第十五卷 第五章 【愛你直到鮮血與內臟】(1/2)
鑽進嗅覺的火焰的香味,一瞬間奪走了加菲爾的意識。
遠處,零零散散若隱若現的焦熱的氣息。緩緩地,但確實有在燃燒蔓延開來的它,意味著宅邸被火點燃了。那到底,是誰放的火呢?
【又在東張西望?】
沒放過這一瞬間的停頓,踏進了一步的艾爾莎手起刀落,逼近加菲爾。作為東張西望的代價而殞命,這實在是過於貪婪的結果。
對曾經一時成為過【強欲魔女】使徒的加菲爾來說,就更加如此了。
但是,對已斬斷和【強欲魔女】間因緣的加菲爾來說,這份貪婪卻不管用。
【太天真了!】
【啊啦,真夠嚴厲的】
迎面而來的劃出弧形的斬擊,加菲爾已不知第幾次用牙齒承接,並將其一口咬碎了。
見自己的拿手武器被對方下顎的力量奪走,艾爾莎當即鬆手放開刀柄、躍向了後方。和原地站穩的加菲爾拉開中距離定睛而視後,又拿出了新的庫庫里彎刀握在了手上,不可思議地說道,
【明明看上去一副分心的樣子,真有一手呢。還是說,是在故意引誘我?】
【別總是用這種令人在意的說法啊。……是在裝傻嗎?】
【——?裝傻?到底,指什麼事?】
受到加菲爾直白的質問,妖嬈微笑著的艾爾莎僅僅露出了詫異的神色。見此反應,加菲爾得出結論,火情與她並不相關。她不是那種會打啞謎的對手,這一事實已在相互搏命的這段期間得到證明瞭。
既然如此,這火就是友方的——昴的策略的可能性很高。
【雖然極端了點啊……不過,原來如此,效果不是立竿見影嘛。真不愧是大將!】
【雖然不太明白你在說什麼,不過那是不是有點太誇獎我啦?】
【哈,死到臨頭別再嘴硬了啊。不是說過了嘛。會找麻煩的魔獸什麼的,在大將和他愉快的小夥伴們的面前根本算不上什麼啊!】
如果縱火的元兇是昴,那麼他的目的多半是為了驅趕魔獸吧。雖不知提出這個方案的是昴還是奧托,但確實像是那兩人會採取的手段。

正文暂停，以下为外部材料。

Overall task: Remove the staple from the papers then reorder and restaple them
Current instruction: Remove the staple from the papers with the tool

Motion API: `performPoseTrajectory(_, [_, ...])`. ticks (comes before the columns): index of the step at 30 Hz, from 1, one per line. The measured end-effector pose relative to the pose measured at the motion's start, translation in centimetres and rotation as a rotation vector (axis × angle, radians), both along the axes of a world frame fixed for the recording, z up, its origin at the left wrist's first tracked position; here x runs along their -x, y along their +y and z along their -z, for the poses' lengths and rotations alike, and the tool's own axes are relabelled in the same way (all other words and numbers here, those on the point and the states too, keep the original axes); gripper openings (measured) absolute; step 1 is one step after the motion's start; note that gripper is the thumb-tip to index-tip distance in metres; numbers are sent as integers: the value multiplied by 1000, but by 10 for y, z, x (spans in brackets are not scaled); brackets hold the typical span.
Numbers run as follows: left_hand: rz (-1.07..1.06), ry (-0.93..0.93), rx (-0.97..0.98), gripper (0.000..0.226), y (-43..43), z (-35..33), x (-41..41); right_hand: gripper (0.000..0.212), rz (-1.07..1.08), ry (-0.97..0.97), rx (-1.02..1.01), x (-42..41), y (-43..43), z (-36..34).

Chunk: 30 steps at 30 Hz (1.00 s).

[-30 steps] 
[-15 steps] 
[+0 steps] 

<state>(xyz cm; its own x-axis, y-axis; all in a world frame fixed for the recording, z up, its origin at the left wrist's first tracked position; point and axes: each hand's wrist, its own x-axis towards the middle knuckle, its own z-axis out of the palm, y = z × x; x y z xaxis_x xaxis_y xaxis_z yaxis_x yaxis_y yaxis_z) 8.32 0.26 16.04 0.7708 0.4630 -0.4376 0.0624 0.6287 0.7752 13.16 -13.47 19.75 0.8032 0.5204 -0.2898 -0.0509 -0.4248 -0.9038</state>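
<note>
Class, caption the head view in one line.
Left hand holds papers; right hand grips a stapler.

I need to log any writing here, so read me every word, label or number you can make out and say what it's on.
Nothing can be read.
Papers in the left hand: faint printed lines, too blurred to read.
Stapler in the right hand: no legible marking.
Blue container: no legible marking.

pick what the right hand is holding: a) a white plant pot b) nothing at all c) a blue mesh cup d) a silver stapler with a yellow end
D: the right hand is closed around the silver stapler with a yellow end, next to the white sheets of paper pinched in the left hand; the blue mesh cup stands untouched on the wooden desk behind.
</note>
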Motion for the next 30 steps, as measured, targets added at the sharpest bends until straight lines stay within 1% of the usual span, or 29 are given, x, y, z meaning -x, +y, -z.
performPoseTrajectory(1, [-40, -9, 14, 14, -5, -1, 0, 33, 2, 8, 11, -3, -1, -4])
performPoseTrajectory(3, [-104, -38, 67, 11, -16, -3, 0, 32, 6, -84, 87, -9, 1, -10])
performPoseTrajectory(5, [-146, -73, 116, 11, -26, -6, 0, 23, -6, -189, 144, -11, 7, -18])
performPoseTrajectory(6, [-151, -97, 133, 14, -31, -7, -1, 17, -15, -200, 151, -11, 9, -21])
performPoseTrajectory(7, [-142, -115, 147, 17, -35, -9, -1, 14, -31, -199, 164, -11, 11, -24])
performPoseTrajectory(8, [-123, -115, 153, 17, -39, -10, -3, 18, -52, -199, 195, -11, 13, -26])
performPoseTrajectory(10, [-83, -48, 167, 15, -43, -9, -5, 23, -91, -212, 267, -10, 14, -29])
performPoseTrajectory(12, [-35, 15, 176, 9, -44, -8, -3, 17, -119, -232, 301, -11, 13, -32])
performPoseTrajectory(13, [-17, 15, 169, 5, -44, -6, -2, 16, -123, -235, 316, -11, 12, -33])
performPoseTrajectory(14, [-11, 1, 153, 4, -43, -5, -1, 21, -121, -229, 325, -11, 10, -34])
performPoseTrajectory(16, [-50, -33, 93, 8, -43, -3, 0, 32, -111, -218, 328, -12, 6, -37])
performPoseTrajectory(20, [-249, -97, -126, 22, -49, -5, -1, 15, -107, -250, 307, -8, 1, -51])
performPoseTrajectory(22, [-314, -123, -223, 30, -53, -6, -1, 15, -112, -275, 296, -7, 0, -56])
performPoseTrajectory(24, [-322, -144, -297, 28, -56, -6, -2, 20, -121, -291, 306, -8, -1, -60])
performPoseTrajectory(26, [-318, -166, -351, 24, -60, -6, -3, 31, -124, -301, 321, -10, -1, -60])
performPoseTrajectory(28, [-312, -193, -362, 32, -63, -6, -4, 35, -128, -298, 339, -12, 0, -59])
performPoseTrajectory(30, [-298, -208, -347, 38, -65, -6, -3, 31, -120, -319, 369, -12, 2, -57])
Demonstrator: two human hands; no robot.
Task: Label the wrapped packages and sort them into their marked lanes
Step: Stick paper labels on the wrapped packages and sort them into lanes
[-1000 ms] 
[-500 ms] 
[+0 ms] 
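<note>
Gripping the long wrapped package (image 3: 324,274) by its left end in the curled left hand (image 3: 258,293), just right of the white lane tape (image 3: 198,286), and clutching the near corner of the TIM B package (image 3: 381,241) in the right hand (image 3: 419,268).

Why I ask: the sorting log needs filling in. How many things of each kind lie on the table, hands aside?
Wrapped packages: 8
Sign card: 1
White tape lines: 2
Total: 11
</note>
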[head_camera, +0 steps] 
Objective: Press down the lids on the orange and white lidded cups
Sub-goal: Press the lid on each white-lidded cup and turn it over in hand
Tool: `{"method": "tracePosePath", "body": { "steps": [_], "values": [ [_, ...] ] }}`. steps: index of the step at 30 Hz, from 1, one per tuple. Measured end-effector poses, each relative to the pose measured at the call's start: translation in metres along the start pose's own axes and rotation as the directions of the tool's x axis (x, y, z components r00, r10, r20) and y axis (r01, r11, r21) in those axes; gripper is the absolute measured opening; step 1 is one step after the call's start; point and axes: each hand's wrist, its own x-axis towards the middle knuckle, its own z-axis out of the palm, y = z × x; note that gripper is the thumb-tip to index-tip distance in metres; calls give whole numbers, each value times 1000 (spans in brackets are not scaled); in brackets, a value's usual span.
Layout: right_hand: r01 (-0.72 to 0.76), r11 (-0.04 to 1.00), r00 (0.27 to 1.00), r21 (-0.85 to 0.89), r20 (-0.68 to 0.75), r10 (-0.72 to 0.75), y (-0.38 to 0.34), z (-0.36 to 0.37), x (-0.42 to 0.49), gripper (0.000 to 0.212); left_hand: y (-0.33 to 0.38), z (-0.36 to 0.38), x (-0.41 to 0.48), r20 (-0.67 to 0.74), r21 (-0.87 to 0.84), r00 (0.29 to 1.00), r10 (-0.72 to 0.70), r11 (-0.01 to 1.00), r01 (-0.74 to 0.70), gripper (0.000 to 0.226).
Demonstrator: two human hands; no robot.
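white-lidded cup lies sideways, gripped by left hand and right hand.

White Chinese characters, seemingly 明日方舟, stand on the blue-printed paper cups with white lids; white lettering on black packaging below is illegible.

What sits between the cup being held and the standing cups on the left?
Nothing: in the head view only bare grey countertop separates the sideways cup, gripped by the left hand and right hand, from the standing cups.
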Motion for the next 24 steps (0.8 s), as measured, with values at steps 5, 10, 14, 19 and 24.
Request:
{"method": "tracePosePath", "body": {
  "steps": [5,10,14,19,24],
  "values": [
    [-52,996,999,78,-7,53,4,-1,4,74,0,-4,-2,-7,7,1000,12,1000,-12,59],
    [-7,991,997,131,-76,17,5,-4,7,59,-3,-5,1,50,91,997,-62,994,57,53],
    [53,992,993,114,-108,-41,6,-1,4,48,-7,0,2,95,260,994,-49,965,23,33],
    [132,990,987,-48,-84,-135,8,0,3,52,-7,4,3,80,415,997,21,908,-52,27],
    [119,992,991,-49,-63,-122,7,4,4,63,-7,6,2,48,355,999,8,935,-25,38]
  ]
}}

魔獸,也是怕火的。避難通路的確保,很可能已經成功了。那樣的話——,
【只要本大爺把你徹底打垮,就是我方的完全勝利了】
【還真敢說呢。——不過,事情可不會像你想的那麼簡單哦】
卯足了幹勁的加菲爾的視野里,浮現血色笑容的艾爾莎的身影突然變得朦朧了。
從第一步就進入了最快的領域的艾爾莎,面對她,加菲爾也選擇了從低身吶喊開始的衝鋒。二者之間的距離一瞬間消失,兩人眼看就要在走廊中央展開激烈衝突——,
【——呲!】
——卻在那之前,就分別蹬踏天花板和地面,彈開似地逃離了現場。
緊接著,就發生了讓面向中庭的牆壁遭破壞、整幢建築都產生了搖晃般的衝擊。它不僅將成為了戰場的一樓,還連上面幾樓也一起捲入了破壞,使其開始了崩塌。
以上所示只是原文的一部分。